**Prompt**. Return, word for word, the lines of the listing below from the one with "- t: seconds" through the one with "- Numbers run", and no other lines.

**Record excerpts**.

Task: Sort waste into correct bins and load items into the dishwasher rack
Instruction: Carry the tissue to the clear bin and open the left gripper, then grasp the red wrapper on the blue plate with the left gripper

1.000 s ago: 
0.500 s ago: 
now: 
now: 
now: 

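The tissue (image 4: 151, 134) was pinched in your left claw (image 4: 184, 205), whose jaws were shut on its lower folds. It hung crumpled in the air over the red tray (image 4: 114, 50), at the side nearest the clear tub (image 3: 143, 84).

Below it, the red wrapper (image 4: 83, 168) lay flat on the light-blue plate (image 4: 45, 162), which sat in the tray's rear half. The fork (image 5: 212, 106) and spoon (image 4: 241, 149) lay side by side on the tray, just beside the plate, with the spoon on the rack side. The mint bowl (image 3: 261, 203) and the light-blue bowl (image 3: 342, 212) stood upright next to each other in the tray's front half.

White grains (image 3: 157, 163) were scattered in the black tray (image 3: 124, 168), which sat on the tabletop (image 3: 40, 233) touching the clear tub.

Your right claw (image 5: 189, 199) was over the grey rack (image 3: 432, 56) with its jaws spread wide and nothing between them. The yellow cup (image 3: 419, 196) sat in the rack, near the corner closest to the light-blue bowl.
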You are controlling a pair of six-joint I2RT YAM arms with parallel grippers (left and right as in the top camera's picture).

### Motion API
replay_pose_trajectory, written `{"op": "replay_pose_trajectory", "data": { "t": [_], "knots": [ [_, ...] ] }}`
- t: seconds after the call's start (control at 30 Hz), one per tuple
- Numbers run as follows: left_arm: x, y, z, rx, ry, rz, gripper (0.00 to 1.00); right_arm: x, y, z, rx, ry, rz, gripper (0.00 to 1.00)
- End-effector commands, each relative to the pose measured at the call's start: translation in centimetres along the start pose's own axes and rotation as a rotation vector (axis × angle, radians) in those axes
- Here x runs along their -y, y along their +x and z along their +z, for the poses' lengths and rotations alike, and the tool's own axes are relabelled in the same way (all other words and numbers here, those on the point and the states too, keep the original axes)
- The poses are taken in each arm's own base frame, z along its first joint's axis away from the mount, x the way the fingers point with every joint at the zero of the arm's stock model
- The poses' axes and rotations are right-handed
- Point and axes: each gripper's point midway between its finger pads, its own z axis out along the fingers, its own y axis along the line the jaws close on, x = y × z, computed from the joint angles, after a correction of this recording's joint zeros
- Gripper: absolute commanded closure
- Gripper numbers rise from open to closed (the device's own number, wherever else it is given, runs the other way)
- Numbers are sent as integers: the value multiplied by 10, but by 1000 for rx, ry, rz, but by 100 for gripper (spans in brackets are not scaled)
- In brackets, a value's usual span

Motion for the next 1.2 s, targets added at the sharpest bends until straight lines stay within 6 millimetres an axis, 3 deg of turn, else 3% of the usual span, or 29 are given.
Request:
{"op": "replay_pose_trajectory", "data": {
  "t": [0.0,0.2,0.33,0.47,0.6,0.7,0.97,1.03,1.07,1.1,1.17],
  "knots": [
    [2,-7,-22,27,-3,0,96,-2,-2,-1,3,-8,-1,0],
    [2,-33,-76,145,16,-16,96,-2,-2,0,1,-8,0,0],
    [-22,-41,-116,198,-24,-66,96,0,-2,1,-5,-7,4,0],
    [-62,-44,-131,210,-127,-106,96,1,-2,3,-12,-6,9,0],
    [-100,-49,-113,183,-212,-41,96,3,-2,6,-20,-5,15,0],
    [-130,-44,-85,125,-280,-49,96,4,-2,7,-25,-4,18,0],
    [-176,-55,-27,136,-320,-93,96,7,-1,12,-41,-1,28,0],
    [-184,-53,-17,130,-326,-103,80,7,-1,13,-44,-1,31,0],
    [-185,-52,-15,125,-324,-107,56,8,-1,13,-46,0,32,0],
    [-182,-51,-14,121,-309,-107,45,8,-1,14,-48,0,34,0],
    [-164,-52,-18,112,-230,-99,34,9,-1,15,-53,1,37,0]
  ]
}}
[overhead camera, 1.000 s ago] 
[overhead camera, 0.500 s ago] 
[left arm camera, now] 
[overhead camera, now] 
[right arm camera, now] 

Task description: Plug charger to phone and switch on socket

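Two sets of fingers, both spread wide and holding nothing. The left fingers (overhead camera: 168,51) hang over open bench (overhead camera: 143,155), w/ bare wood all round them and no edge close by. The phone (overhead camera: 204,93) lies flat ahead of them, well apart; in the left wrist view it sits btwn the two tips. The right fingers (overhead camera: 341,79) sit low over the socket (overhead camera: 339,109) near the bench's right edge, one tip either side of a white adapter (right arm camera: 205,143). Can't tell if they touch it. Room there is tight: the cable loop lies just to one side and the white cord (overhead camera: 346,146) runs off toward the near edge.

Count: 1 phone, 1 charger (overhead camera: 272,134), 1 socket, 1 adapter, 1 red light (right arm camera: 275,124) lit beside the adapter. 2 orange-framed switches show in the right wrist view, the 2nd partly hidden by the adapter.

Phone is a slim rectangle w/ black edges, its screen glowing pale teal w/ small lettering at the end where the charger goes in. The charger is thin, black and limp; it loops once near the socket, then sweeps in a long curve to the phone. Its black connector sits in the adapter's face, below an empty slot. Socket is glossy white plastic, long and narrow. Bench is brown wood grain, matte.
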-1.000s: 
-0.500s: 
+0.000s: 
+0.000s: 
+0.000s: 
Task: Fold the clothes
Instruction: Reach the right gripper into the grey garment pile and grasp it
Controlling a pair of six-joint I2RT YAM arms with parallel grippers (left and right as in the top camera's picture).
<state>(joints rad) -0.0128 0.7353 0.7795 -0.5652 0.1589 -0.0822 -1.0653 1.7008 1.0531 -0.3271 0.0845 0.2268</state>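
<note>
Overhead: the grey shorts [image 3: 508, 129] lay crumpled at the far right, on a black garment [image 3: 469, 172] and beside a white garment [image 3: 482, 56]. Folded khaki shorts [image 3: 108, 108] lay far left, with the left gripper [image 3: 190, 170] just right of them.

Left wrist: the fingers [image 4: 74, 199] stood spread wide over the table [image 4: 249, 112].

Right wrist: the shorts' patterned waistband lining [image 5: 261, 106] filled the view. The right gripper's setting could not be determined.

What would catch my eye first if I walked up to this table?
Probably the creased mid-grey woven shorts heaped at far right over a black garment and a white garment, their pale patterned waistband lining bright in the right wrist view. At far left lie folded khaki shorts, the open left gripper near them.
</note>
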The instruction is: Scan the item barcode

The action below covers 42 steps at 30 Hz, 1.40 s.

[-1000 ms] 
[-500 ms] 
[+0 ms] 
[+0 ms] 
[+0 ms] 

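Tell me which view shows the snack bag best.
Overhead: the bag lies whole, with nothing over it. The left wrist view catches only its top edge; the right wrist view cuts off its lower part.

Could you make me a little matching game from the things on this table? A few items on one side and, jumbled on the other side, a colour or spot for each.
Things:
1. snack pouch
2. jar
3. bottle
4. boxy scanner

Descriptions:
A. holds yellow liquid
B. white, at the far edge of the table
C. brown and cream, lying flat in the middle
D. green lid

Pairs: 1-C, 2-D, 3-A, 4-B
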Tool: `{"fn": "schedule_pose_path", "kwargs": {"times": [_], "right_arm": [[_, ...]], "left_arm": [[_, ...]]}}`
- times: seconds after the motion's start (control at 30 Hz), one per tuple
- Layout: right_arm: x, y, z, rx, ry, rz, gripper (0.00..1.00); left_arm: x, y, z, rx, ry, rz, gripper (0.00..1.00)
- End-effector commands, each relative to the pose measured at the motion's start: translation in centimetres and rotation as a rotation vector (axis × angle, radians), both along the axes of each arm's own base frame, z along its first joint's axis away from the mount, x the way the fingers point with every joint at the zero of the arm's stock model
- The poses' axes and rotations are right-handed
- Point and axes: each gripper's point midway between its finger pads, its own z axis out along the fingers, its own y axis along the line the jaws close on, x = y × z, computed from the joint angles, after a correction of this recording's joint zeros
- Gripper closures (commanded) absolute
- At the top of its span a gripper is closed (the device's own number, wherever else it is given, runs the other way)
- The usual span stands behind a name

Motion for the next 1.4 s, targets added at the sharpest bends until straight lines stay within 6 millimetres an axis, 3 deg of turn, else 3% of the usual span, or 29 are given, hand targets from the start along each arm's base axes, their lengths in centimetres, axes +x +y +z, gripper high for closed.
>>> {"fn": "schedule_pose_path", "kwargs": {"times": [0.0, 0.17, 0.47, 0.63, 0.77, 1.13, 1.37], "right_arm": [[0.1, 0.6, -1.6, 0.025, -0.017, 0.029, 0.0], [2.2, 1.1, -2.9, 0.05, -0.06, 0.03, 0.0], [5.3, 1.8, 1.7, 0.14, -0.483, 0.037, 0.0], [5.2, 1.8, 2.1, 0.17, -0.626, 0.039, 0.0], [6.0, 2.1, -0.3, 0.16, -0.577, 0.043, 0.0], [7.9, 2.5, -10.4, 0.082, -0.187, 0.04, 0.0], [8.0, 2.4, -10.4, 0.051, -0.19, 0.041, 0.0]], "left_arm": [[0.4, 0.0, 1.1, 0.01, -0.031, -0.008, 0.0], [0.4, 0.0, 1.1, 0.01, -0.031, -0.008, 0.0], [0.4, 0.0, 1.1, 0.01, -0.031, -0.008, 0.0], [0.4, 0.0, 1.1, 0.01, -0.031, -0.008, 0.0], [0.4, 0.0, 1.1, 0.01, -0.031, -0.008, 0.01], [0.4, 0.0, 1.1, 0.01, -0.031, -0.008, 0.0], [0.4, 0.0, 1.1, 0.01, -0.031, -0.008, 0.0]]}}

**Task response**.
- t: seconds after the call's start (control at 30 Hz), one per tuple
- Numbers run as follows: left_arm: x, y, z, rx, ry, rz, gripper (0.00 to 1.00); right_arm: x, y, z, rx, ry, rz, gripper (0.00 to 1.00)

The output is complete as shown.